Task prompt: I'd like the data below restated word for word, with the pictures left out.

Given information:
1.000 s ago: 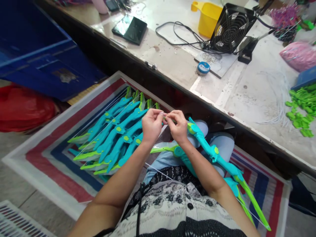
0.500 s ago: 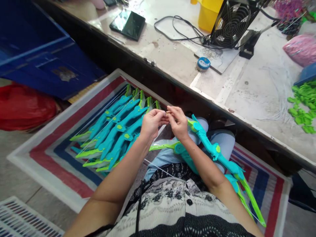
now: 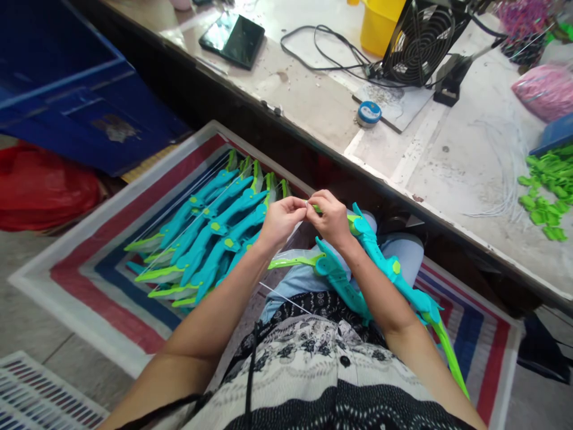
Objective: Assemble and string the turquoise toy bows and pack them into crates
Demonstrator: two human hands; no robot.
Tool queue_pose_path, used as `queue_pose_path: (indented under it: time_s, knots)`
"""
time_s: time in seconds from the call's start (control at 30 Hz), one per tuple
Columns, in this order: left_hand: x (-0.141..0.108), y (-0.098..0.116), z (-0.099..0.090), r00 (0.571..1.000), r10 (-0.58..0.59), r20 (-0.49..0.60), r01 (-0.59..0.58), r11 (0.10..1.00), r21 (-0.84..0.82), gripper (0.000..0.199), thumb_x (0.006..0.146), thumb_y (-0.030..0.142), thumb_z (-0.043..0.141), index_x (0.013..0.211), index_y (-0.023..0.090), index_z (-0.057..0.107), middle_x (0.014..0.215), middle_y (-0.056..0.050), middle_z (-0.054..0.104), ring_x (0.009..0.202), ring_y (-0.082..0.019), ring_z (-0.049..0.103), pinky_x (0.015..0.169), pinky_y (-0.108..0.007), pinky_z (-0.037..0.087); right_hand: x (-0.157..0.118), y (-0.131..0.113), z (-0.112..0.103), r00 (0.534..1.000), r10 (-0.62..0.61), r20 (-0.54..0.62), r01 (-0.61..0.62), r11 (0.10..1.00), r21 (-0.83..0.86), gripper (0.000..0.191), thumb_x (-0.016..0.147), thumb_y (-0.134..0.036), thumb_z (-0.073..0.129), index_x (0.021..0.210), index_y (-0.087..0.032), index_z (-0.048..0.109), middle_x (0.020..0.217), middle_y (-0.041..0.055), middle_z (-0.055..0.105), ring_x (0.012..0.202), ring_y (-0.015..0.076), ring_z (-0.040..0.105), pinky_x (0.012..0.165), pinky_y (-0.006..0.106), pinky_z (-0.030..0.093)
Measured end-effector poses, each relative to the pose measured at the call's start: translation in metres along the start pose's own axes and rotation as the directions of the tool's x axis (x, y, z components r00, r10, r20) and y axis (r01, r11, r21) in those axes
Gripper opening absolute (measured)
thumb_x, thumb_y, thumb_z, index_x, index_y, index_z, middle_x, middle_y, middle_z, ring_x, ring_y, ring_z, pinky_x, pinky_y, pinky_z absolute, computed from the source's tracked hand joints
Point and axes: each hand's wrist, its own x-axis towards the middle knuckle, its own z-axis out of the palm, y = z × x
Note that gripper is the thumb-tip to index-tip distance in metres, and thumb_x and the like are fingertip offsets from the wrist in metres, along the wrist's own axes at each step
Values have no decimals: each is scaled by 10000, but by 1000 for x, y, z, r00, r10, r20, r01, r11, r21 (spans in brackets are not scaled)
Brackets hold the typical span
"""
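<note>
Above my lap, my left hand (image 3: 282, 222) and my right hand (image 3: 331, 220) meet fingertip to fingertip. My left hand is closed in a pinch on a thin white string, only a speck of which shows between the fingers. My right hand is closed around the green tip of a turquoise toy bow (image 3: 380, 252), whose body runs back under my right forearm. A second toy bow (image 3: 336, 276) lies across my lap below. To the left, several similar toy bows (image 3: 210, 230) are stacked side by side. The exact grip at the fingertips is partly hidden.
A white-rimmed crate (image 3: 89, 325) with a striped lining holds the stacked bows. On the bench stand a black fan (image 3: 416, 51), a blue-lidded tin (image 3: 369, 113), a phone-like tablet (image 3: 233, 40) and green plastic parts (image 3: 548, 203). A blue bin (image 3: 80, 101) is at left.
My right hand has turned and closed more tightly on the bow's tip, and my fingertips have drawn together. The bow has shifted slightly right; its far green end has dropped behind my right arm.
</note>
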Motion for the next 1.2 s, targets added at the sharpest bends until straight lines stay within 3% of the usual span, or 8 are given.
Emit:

Result below:
1.000 s ago: 
0.500 s ago: 
now: 
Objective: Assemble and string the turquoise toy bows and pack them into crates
Demonstrator: two human hands; no robot.
Tool queue_pose_path, used as `queue_pose_path: (indented under it: time_s, knots)`
"""
time_s: time in seconds from the call's start (control at 30 Hz), one per tuple
Columns, in this order: left_hand: x (-0.141..0.108), y (-0.098..0.116), z (-0.099..0.090), r00 (0.571..1.000), r10 (-0.58..0.59), r20 (-0.49..0.60), r01 (-0.59..0.58), r11 (0.10..1.00), r21 (-0.84..0.82), gripper (0.000..0.199), thumb_x (0.006..0.146), thumb_y (-0.030..0.142), thumb_z (-0.043..0.141), index_x (0.013..0.211), index_y (-0.023..0.090), index_z (-0.057..0.107), middle_x (0.014..0.215), middle_y (-0.056..0.050), middle_z (-0.054..0.104), ring_x (0.009..0.202), ring_y (-0.082..0.019), ring_z (-0.049..0.103), pinky_x (0.015..0.169), pinky_y (-0.108..0.007), pinky_z (-0.037..0.087); right_hand: x (-0.157..0.118), y (-0.131..0.113), z (-0.112..0.103), r00 (0.534..1.000), r10 (-0.62..0.61), r20 (-0.54..0.62), r01 (-0.61..0.62), r11 (0.10..1.00), r21 (-0.83..0.86), gripper (0.000..0.191), thumb_x (-0.016..0.147), thumb_y (-0.134..0.036), thumb_z (-0.073..0.129), index_x (0.021..0.210), index_y (-0.087..0.032), index_z (-0.048..0.109), middle_x (0.020..0.217), middle_y (-0.041..0.055), middle_z (-0.055..0.105), ring_x (0.012..0.202), ring_y (-0.015..0.076), ring_z (-0.040..0.105), pinky_x (0.012..0.165), pinky_y (-0.006..0.106), pinky_z (-0.030..0.093)
Measured end-effector poses, each relative to the pose measured at the call's start: translation in metres along the start pose's own axes and rotation as the directions of the tool's x axis (x, y, z components r00, r10, r20) and y axis (r01, r11, r21) in those axes
Gripper opening absolute (measured)
thumb_x, thumb_y, thumb_z, index_x, index_y, index_z, middle_x, middle_y, middle_z, ring_x, ring_y, ring_z, pinky_x, pinky_y, pinky_z absolute, computed from the source's tracked hand joints
Point and axes: each hand's wrist, its own x-axis towards the middle knuckle, its own z-axis out of the palm, y = z × x
Note that gripper is the thumb-tip to index-tip distance in metres, and thumb_x and the like are fingertip offsets from the wrist in metres, along the wrist's own axes at each step
Values have no decimals: each is scaled by 10000, but by 1000 for x, y, z, r00, r10, r20, r01, r11, r21 (spans in brackets are not scaled)
Brackets hold the typical span
"""
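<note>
Above my lap, my left hand (image 3: 282, 222) and my right hand (image 3: 331, 220) meet fingertip to fingertip. My left hand is closed in a pinch on a thin white string, only a speck of which shows between the fingers. My right hand is closed around the green tip of a turquoise toy bow (image 3: 380, 252), whose body runs back under my right forearm. A second toy bow (image 3: 336, 276) lies across my lap below. To the left, several similar toy bows (image 3: 210, 230) are stacked side by side. The exact grip at the fingertips is partly hidden.
A white-rimmed crate (image 3: 89, 325) with a striped lining holds the stacked bows. On the bench stand a black fan (image 3: 416, 51), a blue-lidded tin (image 3: 369, 113), a phone-like tablet (image 3: 233, 40) and green plastic parts (image 3: 548, 203). A blue bin (image 3: 80, 101) is at left.
My right hand has turned and closed more tightly on the bow's tip, and my fingertips have drawn together. The bow has shifted slightly right; its far green end has dropped behind my right arm.
</note>
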Motion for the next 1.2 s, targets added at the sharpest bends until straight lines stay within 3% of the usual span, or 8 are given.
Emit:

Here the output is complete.